■ **What needs to be done**
Word for word, copy the listing below and leave out its images.

■ **Source material**
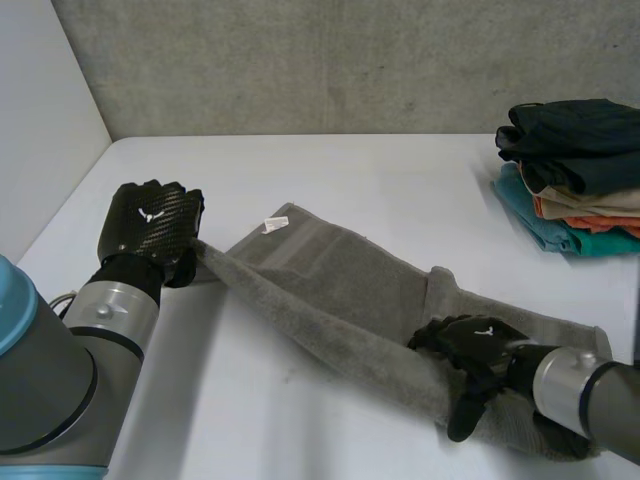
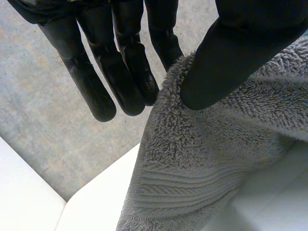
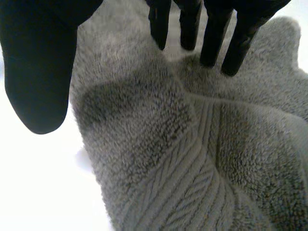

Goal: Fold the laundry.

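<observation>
Towel point(image 1: 340, 290) pinched by left hand point(image 1: 150, 220), seemingly under right hand point(image 1: 475, 345).

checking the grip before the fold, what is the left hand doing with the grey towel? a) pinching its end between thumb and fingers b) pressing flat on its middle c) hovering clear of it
a: the left hand pinches the grey towel at its end, thumb against fingers.

A white surface point(image 1: 330, 170) meets a grey concrete wall point(image 1: 300, 60) at the back — a plain white panel point(image 1: 40, 120) closes its left side.
</observation>
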Tool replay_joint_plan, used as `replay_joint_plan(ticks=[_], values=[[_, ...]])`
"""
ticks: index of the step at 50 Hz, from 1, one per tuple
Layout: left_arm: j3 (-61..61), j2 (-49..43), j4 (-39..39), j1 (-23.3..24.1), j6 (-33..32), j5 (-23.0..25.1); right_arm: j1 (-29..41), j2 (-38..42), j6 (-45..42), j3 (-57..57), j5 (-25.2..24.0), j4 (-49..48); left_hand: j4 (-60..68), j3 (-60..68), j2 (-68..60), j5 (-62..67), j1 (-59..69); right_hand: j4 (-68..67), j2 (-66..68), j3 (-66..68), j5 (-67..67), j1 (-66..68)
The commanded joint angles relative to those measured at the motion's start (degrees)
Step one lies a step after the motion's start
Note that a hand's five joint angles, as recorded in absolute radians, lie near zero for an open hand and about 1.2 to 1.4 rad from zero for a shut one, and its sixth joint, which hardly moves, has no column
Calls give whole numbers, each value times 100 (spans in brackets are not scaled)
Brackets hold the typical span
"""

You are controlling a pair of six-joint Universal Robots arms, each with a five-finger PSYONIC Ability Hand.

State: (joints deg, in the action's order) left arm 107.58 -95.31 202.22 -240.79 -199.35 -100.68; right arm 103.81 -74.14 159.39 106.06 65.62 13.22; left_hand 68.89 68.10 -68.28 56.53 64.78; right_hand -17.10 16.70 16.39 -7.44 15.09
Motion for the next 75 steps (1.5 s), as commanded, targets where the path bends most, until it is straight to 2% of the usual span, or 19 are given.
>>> replay_joint_plan(ticks=[1, 7, 10, 13, 16, 19, 20, 24, 27, 37, 48, 55, 61, 62, 64, 65, 68, 72, 75], values=[[-114, -206, 19, -56, -8, 101, 289, 462, -93, -691, 408, -354, 1111, 1190, -1172, 1347, 1522, -6281, 6321, 6352, -6247, 6482], [-474, -549, 45, -275, -139, 233, 517, 427, -128, -1857, 767, -907, 1111, 1190, -1172, 1347, 1522, -6290, 6330, 6361, -6256, 6491], [-939, -769, 246, -539, -569, 259, 710, 444, -198, -2691, 900, -1092, 1111, 1190, -1172, 1347, 1522, -6290, 6330, 6361, -6256, 6491], [-1668, -1041, 720, -767, -1157, 259, 842, 515, -347, -3370, 962, -1338, 1111, 1190, -1172, 1347, 1522, -6290, 6330, 6361, -6256, 6491], [-2474, -1191, 1308, -952, -1771, 268, 895, 699, -558, -4214, 1102, -1961, 1111, 1190, -1172, 1347, 1522, -6290, 6330, 6361, -6256, 6491], [-2995, -1244, 1845, -970, -2090, 286, 974, 928, -821, -4901, 1435, -2787, 1111, 1190, -1172, 1347, 1522, -6290, 6330, 6361, -6256, 6491], [-3301, -1253, 2291, -996, -2143, 295, 1009, 945, -892, -5015, 1523, -3033, 1111, 1190, -1172, 1347, 1522, -6290, 6330, 6361, -6256, 6491], [-3682, -1235, 3023, -997, -1951, 312, 1150, 937, -1217, -5174, 1779, -4185, 1111, 1190, -1172, 1347, 1522, -6290, 6330, 6361, -6256, 6491], [-3674, -1200, 2999, -996, -1862, 312, 1238, 902, -1402, -5043, 1841, -4670, 1111, 1190, -1172, 1347, 1522, -6290, 6330, 6361, -6256, 6491], [-2076, -1130, 2550, -1040, -1739, 339, 1317, 954, -1490, -3883, 1613, -3529, 1111, 1190, -1172, 1347, 1522, -6290, 6330, 6361, -6256, 6491], [236, -1227, 2550, -970, -1800, 365, 1361, 1851, -1499, -2820, 1603, -1868, 1111, 1190, -1172, 1347, 1522, -6290, 6330, 6361, -6256, 6491], [992, -1008, 2366, -470, -2011, 356, 1317, 1562, -1516, -2038, 1507, -1304, 1111, 1190, -1172, 1347, 1522, -6290, 6330, 6361, -6256, 6491], [1406, -427, 2076, -434, -2117, 339, 1273, 728, -1560, -1484, 1446, -770, 1111, 1190, -1172, 1347, 1522, -6290, 6330, 6361, -6256, 6491], [1459, -357, 2049, -434, -2117, 339, 1273, 621, -1595, -1448, 1410, -629, 1111, 1190, -1172, 1347, 1522, -6129, 6169, 6200, -6096, 6330], [1591, -137, 1988, -416, -2108, 339, 1264, 428, -1657, -1404, 1296, -330, 1111, 1190, -1172, 1347, 1522, -4974, 5014, 5045, -4940, 5175], [1634, -67, 1961, -408, -2099, 330, 1195, 279, -1674, -1413, 1174, -67, 1111, 1190, -1172, 1347, 1522, -2835, 2876, 2906, -2802, 3036], [1766, 135, 1952, -390, -2091, 347, 923, 50, -1736, -1491, 1015, 277, 1111, 1190, -1172, 1347, 1522, -366, 406, 437, -332, 567], [1793, 206, 1944, -381, -2082, 339, 703, -48, -1727, -1815, 944, 374, 1111, 1190, -1172, 1347, 1522, 710, -670, -639, 744, -509], [1793, 206, 1952, -372, -2082, 347, 676, -39, -1736, -2071, 971, 445, 1111, 1190, -1172, 1347, 1522, 710, -670, -639, 744, -509]])
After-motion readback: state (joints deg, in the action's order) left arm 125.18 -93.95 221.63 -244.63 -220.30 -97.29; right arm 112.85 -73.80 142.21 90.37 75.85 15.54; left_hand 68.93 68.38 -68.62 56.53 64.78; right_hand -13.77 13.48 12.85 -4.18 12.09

■ **Written solution**
Goal: Fold the laundry.

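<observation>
Towel point(image 1: 340, 290) pinched by left hand point(image 1: 150, 220), seemingly under right hand point(image 1: 475, 345).

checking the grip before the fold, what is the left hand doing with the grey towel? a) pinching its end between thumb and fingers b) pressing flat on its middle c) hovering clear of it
a: the left hand pinches the grey towel at its end, thumb against fingers.

A white surface point(image 1: 330, 170) meets a grey concrete wall point(image 1: 300, 60) at the back — a plain white panel point(image 1: 40, 120) closes its left side.
</observation>
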Tool replay_joint_plan, used as `replay_joint_plan(ticks=[_], values=[[_, ...]])`
"""
ticks: index of the step at 50 Hz, from 1, one per tuple
Layout: left_arm: j3 (-61..61), j2 (-49..43), j4 (-39..39), j1 (-23.3..24.1), j6 (-33..32), j5 (-23.0..25.1); right_arm: j1 (-29..41), j2 (-38..42), j6 (-45..42), j3 (-57..57), j5 (-25.2..24.0), j4 (-49..48); left_hand: j4 (-60..68), j3 (-60..68), j2 (-68..60), j5 (-62..67), j1 (-59..69); right_hand: j4 (-68..67), j2 (-66..68), j3 (-66..68), j5 (-67..67), j1 (-66..68)
The commanded joint angles relative to those measured at the motion's start (degrees)
Step one lies a step after the motion's start
Note that a hand's five joint angles, as recorded in absolute radians, lie near zero for an open hand and about 1.2 to 1.4 rad from zero for a shut one, and its sixth joint, which hardly moves, has no column
Calls give whole numbers, each value times 100 (spans in brackets are not scaled)
Brackets hold the typical span
"""

You are controlling a pair of six-joint Universal Robots arms, each with a five-finger PSYONIC Ability Hand.

State: (joints deg, in the action's order) left arm 107.58 -95.31 202.22 -240.79 -199.35 -100.68; right arm 103.81 -74.14 159.39 106.06 65.62 13.22; left_hand 68.89 68.10 -68.28 56.53 64.78; right_hand -17.10 16.70 16.39 -7.44 15.09
Motion for the next 75 steps (1.5 s), as commanded, targets where the path bends most, until it is straight to 2% of the usual span, or 19 are given.
>>> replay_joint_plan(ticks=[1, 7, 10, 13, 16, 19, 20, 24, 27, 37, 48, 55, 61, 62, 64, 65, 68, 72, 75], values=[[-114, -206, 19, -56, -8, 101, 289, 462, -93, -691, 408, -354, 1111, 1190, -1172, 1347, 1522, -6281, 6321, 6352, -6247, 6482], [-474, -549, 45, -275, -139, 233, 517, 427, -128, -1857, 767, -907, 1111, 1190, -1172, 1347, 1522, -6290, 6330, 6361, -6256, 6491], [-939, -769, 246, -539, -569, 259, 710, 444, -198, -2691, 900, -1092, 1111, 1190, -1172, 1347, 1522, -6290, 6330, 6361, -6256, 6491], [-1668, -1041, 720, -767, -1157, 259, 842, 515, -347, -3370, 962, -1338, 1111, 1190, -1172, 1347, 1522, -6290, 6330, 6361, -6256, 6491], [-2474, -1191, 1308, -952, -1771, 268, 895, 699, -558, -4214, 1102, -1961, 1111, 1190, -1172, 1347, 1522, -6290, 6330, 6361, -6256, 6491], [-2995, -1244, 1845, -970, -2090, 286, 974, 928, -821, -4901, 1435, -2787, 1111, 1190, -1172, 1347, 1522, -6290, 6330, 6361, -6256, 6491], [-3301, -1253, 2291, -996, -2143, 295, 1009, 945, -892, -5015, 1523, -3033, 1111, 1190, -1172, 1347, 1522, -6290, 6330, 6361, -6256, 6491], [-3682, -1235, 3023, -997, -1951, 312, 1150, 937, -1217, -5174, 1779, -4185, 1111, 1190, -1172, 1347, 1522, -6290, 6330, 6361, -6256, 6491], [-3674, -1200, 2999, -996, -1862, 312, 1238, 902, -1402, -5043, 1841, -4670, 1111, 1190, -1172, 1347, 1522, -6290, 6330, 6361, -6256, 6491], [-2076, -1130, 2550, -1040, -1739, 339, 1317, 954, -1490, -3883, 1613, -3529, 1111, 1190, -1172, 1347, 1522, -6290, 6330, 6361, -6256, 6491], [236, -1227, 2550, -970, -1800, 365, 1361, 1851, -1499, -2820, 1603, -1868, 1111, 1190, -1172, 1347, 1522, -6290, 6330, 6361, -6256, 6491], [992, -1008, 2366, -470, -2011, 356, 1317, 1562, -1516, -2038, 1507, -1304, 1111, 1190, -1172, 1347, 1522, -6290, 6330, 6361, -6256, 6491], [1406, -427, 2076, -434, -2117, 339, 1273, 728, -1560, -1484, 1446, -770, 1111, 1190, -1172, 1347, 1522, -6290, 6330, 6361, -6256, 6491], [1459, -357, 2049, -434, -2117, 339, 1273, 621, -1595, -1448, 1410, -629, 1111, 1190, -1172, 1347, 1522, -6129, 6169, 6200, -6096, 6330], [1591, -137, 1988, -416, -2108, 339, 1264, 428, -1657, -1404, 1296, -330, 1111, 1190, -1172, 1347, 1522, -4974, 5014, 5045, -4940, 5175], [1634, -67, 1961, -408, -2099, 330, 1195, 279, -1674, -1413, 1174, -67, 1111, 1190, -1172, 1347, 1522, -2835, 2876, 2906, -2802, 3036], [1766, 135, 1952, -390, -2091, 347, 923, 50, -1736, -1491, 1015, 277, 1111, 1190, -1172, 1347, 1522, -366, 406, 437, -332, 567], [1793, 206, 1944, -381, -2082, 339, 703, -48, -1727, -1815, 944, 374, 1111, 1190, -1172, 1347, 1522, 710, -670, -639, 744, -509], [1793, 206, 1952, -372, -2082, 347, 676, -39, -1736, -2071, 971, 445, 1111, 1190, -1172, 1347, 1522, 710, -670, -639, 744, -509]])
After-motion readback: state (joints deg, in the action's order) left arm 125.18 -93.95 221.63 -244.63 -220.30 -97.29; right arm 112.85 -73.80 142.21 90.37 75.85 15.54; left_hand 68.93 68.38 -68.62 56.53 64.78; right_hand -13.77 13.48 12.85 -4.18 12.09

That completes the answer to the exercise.